A general-purpose offline analysis pipeline for IL2CPP-compiled Unity application memory dumps.

Highlights

  • BSOD-based kernel-dump pathkerneldump_to_minidump.py walks Volatility 3 to extract a single process out of a Windows complete memory dump (MEMORY.DMP) into a self-contained MDMP minidump. Useful where user-mode dump APIs are blocked.
  • extract_precise_dump.py --auto-heap — scans every user-mode memory range in the MDMP for the Il2CppClass self-reference signature, recovering classes regardless of where IL2CPP allocated them.
  • extract_field_types_from_dump.py — walks each class's FieldInfo table, resolving the recursive Il2CppType chain (primitives, CLASS, VALUETYPE, SZARRAY, GENERICINST, PTR, BYREF, VAR, MVAR, ARRAY) into legible (name, type, offset) rows.
  • cross_version_class_map.py — bridges two dumps taken across a build update by hashing the first 128 bytes of every method body. Falls back to a (namespace, classname, field_count, method_name_signature) fingerprint for compiler-generated closures whose bodies are too short to hash reliably.

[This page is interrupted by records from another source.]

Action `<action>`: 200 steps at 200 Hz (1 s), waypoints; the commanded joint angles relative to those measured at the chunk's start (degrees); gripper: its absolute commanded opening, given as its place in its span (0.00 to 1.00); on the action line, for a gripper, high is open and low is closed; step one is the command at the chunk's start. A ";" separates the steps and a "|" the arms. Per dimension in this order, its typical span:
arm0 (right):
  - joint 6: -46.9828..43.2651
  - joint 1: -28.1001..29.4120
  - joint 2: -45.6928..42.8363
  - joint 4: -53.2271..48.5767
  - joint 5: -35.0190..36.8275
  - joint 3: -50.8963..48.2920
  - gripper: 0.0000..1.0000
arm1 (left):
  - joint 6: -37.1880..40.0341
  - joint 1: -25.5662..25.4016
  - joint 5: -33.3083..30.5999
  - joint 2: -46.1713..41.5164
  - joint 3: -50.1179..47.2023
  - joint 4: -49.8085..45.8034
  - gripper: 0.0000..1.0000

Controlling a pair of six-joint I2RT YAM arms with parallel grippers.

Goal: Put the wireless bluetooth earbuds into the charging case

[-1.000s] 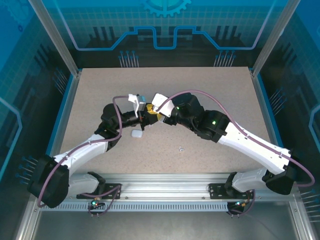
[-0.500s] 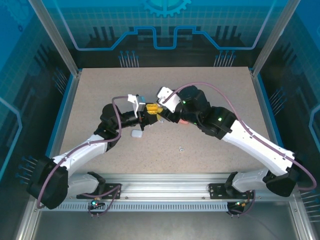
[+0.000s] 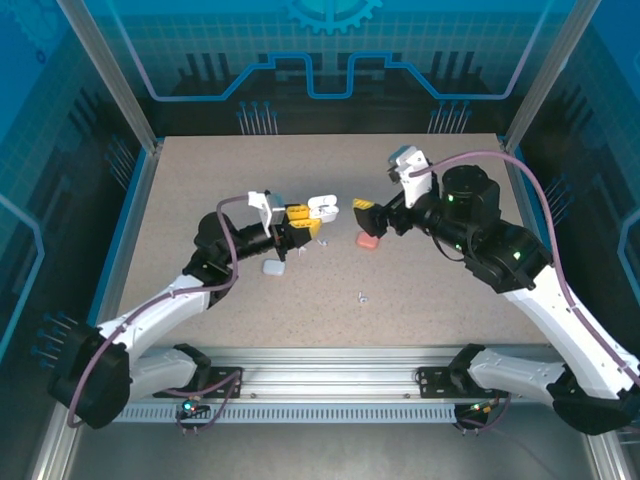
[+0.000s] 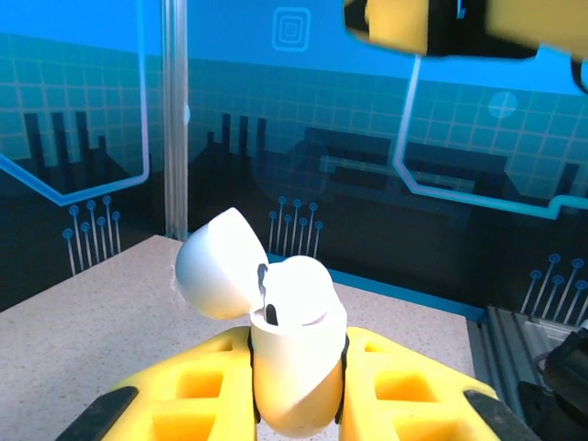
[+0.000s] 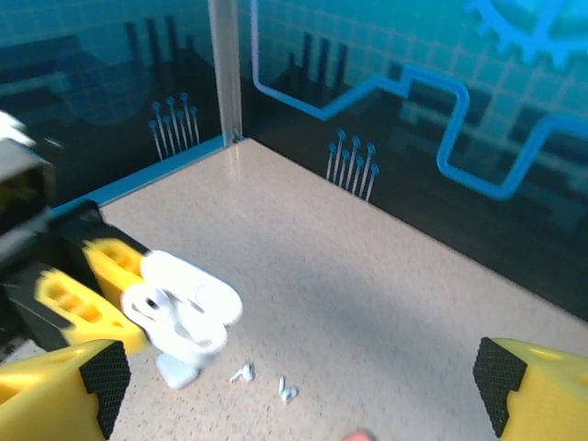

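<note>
My left gripper (image 3: 303, 219) is shut on a white charging case (image 3: 323, 208), held above the table. In the left wrist view the case (image 4: 289, 367) stands upright between the yellow fingers (image 4: 184, 395) with its lid (image 4: 216, 262) flipped open, and a white rounded piece (image 4: 303, 280) sits in its top. My right gripper (image 3: 366, 216) is open, a short way right of the case, with nothing between its fingers. Two white earbuds (image 5: 242, 372) (image 5: 288, 390) lie on the table below the held case (image 5: 184, 312). Another tiny earbud (image 3: 361, 296) lies nearer the front.
A salmon-pink case (image 3: 366, 241) rests on the table just below the right gripper. A second white case (image 3: 273, 267) lies shut under the left wrist. The speckled table (image 3: 440, 290) is bare to the right and at the back.
My right gripper has let go at the case, opened wide and pulled back to the right and up. The left gripper still holds the case, shifted slightly right.
</note>
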 commanded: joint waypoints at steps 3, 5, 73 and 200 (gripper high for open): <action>9.09 -4.46 -0.45 -8.66 -1.18 -4.91 1.00 | 3.58 -0.32 -4.59 -3.43 -1.58 -0.24 0.02; 9.61 -4.71 -0.53 -9.02 -1.23 -5.36 1.00 | 3.76 -0.34 -4.94 -3.65 -1.70 -0.48 0.02; 21.40 -4.52 5.86 -12.41 -6.52 -22.69 0.93 | 8.45 -0.35 -9.23 -9.02 -2.35 -5.64 0.02; 31.10 8.50 33.19 -2.41 -18.56 -21.60 0.70 | 8.95 -0.35 -9.52 -9.34 -2.35 -6.39 0.02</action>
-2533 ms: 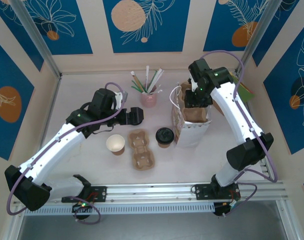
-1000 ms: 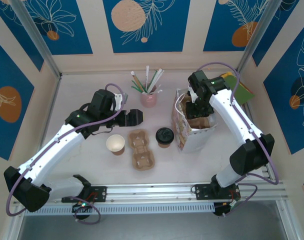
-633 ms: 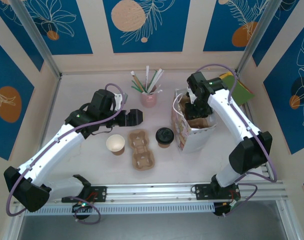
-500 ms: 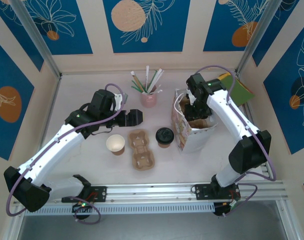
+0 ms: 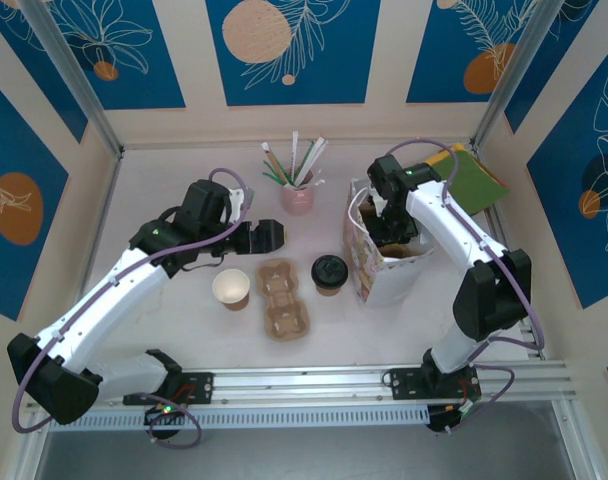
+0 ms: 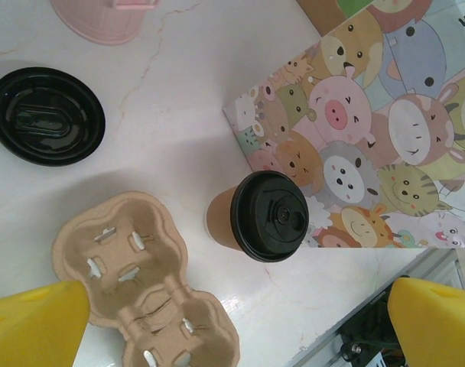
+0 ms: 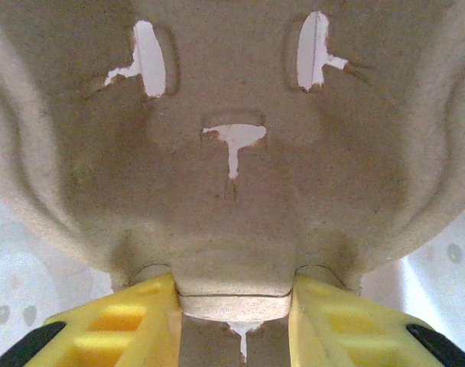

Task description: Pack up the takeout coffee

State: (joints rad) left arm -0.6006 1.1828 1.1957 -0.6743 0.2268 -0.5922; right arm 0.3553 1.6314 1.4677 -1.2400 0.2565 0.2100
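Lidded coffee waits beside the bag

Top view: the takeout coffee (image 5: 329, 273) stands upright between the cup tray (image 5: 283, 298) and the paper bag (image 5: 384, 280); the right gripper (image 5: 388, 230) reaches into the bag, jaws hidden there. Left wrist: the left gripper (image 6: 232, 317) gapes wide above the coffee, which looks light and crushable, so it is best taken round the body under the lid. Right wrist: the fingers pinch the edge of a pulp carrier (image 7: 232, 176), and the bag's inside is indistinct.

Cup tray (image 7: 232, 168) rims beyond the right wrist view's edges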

Lets a previously-built vocabulary survive a Beebyte obf-string re-seed.
  • merge_field_types.py — VA-first matching (works on same-dump pairs) with full-name fallback (works across re-seeds).

Reference coverage

Achieved on one representative dump after migrating an earlier-baseline vocabulary forward via cross-version class mapping:

Item Count Coverage
Classes 104,797 obf 0% · semantic 89.96%
Methods 544,667 semantic 99.99%
Fields 235,947 renamed 87.57%
Field types 214,888 91.07% typed

Asset

  • il2cpp-toolkit-v1.0-source.zip — full source tree (3,040 files, 27 MB) including all Python tools, the deobfuscated dump, the merged vocabulary, the cross-version class map, and the C# source-tree-style output.

Scope and DMCA

This repository ships no third-party game executables, libraries, or assets. Generated artifacts contain class/method/field names and layout offsets observed in memory by the repository owner running their own legitimately-acquired copy on their own hardware.

For takedown requests see NOTICE.md. 7-day response window.

Requirements

```
pip install volatility3 frida psutil
```

Tested on Windows 11 (build 26200), Python 3.12, Volatility 3 2.27, Frida 17.7.